1. Structure de l’UUID 128 Bits
Spécifié par la RFC 9562, un UUID compte 16 octets (128 bits) traduits en 32 caractères hexadécimaux répartis en cinq blocs séparés par des tirets :
xxxxxxxx-xxxx-Mxxx-Nxxx-xxxxxxxxxxxx2. Mathématiques de Collision & Sécurité
Avec 122 bits de pur aléa dans l’UUID v4 (environ 5,3 × 10^36 identifiants possibles), il faudrait générer 1 milliard d’UUID par seconde pendant 85 ans pour atteindre 50% de probabilité d’une seule collision.
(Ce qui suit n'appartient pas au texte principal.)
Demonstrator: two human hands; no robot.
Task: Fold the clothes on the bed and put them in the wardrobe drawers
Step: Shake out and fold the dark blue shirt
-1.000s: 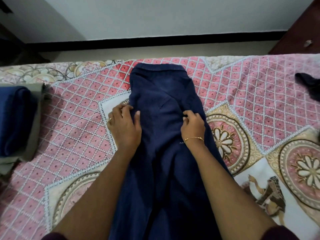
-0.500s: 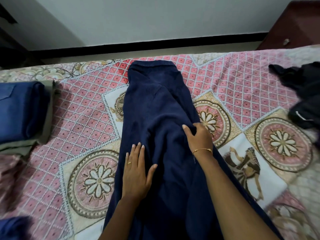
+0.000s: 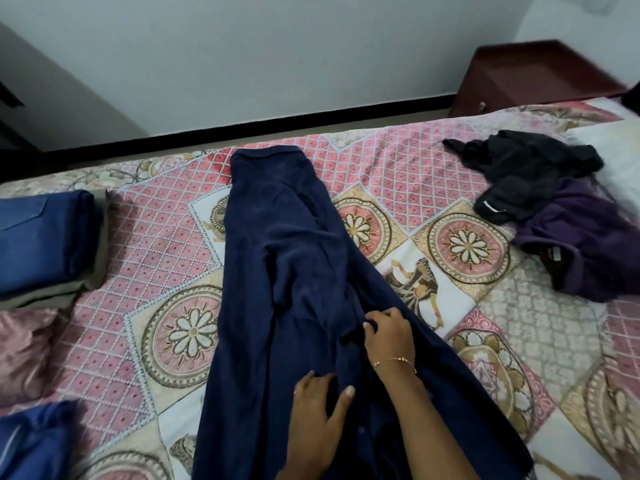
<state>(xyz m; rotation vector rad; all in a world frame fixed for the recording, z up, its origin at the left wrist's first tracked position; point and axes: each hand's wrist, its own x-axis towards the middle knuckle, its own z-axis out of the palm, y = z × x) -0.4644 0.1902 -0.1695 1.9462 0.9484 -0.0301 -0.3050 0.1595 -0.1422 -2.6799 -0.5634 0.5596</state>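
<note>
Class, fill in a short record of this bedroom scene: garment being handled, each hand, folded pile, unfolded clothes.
Garment being handled: navy garment, laid lengthwise on the bedspread
Left hand: fingers spread on it
Right hand: fingers curled into its fabric
Folded pile: blue and olive stack, far left
Unfolded: black clothes and purple garment, right

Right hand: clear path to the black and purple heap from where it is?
Probably yes. The right hand is pinching the navy garment, so it must let go first. Only bare bedspread lies between it and the black and purple heap; reach looks long.
</note>
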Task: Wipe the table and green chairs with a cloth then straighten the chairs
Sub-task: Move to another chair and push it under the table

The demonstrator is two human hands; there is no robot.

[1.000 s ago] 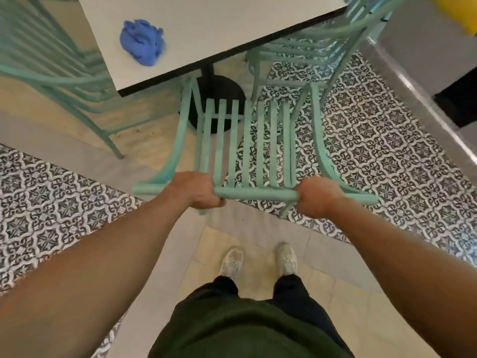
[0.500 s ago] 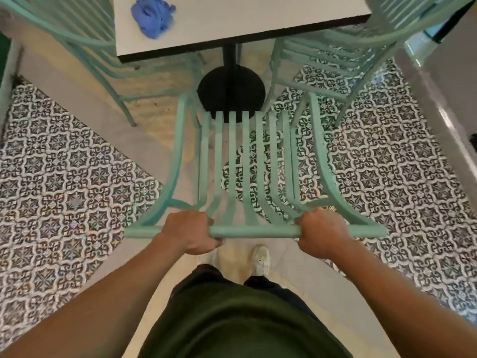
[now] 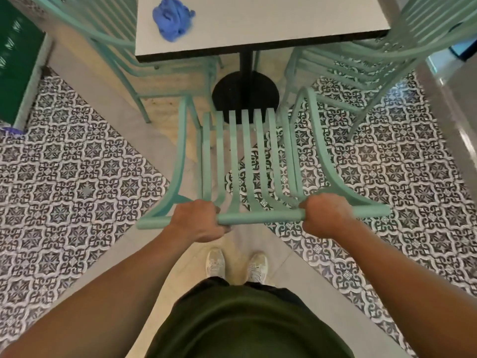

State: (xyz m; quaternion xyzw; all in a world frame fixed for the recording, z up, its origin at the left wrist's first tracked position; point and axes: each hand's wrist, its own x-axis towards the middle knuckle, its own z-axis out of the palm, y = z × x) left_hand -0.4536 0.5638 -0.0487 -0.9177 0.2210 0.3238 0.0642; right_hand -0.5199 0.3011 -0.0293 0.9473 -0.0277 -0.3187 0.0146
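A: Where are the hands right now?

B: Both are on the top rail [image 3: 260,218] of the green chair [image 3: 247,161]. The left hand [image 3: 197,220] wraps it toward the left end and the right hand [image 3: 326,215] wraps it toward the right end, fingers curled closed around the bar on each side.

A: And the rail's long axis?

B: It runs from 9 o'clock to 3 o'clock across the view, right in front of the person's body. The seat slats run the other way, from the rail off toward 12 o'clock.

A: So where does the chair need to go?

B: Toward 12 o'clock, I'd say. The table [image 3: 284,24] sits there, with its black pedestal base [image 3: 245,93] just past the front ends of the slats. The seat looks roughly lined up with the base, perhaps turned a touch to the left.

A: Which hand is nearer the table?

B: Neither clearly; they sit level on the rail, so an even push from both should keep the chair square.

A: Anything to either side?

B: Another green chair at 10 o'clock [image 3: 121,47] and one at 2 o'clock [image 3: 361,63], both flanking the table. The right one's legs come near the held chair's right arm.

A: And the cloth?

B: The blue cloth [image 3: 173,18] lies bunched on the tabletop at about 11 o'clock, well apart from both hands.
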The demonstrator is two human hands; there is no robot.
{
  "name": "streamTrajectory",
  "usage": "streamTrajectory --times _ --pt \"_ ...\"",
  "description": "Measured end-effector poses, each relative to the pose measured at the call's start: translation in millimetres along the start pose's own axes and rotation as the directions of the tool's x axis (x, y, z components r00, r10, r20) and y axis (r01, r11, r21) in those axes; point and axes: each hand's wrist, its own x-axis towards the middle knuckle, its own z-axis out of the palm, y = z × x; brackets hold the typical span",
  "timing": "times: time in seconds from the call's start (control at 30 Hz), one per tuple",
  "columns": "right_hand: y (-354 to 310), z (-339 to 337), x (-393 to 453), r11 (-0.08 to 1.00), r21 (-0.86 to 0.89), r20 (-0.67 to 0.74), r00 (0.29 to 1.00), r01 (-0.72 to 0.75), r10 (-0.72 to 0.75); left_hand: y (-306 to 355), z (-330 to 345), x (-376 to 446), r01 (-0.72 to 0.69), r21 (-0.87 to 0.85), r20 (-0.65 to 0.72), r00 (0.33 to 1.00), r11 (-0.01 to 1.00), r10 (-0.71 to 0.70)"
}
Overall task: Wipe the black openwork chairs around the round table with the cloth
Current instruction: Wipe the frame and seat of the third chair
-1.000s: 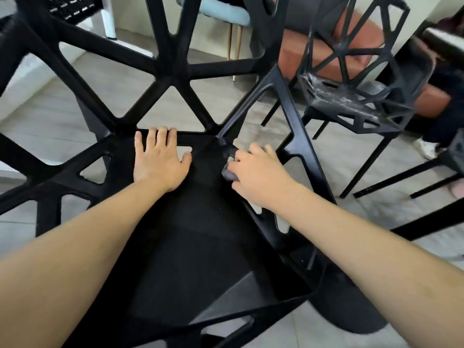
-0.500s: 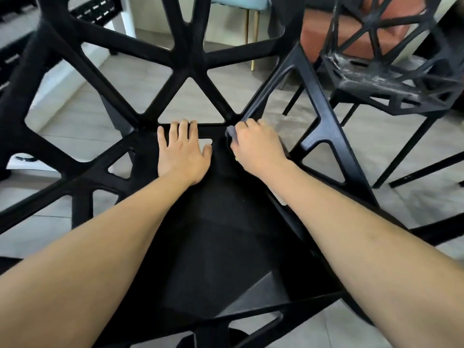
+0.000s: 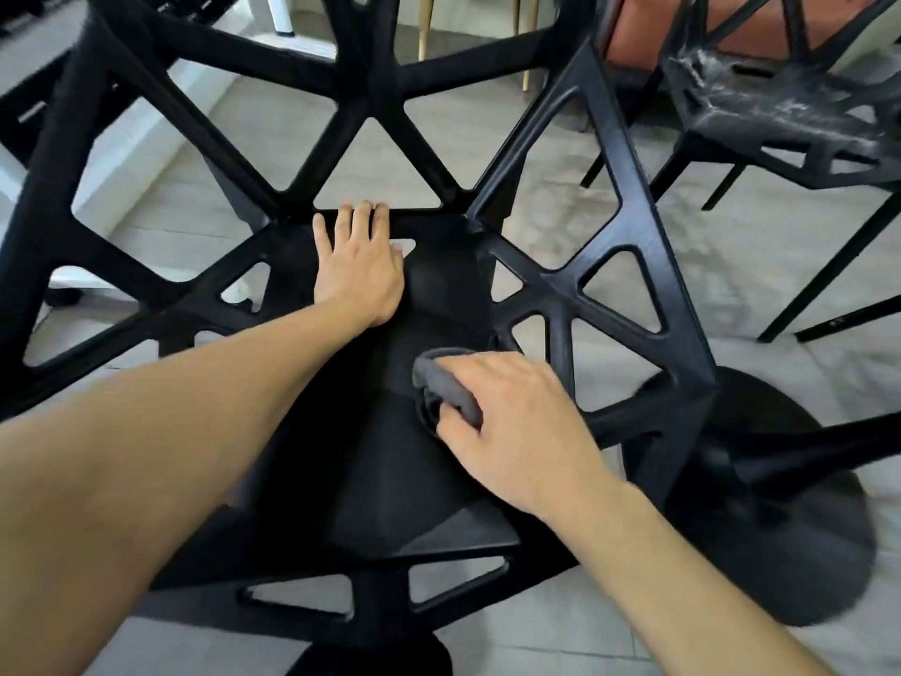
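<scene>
Right hand (image 3: 512,422) with gripped cloth (image 3: 446,385) now nearer on chair (image 3: 390,480); left hand (image 3: 358,268) flat

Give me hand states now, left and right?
Left hand: open, flat on the chair seat, holding nothing.
Right hand: closed on the grey cloth, pressing it onto the seat.

Around the edges: floor, seating and a table base

Grey tiled floor (image 3: 575,222) throughout; orange upholstered seat (image 3: 634,36) at one o'clock; gold chair legs (image 3: 423,31) at twelve; round black pedestal base (image 3: 804,505) at four.
</scene>
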Motion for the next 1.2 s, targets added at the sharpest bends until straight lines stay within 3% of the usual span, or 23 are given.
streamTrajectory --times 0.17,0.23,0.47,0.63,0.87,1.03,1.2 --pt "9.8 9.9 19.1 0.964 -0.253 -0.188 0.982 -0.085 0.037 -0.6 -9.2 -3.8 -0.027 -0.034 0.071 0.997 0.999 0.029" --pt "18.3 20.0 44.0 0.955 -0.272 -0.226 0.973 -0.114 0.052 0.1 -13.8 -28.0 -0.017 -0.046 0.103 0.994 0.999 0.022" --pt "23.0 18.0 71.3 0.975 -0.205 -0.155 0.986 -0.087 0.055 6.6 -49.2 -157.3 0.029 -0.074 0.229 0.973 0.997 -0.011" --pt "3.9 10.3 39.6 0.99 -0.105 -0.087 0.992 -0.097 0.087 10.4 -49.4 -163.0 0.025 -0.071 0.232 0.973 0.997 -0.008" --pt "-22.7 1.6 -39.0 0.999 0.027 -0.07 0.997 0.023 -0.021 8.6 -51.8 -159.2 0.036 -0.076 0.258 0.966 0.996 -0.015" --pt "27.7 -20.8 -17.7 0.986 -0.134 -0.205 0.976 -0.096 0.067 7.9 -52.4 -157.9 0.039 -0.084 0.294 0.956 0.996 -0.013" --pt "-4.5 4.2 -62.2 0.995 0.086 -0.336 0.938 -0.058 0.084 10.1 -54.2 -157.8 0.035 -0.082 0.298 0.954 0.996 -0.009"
3. UUID v4 (Aléatoire) vs UUID v7 (Ordonné dans le Temps)
Tandis que l’UUID v4 est strictement aléatoire, le nouveau standard UUID v7 place un horodatage Unix en millisecondes sur 48 bits en tête, garantissant un tri chronologique naturel.
4. Indexation Base de Données & Fragmentation B-Tree
Insérer des UUID v4 aléatoires dans un index B-Tree provoque d’importantes divisions de pages. L’UUID v7 s’insère de manière séquentielle, offrant des performances d’écriture jusqu’à 10 fois supérieures sous PostgreSQL et MySQL.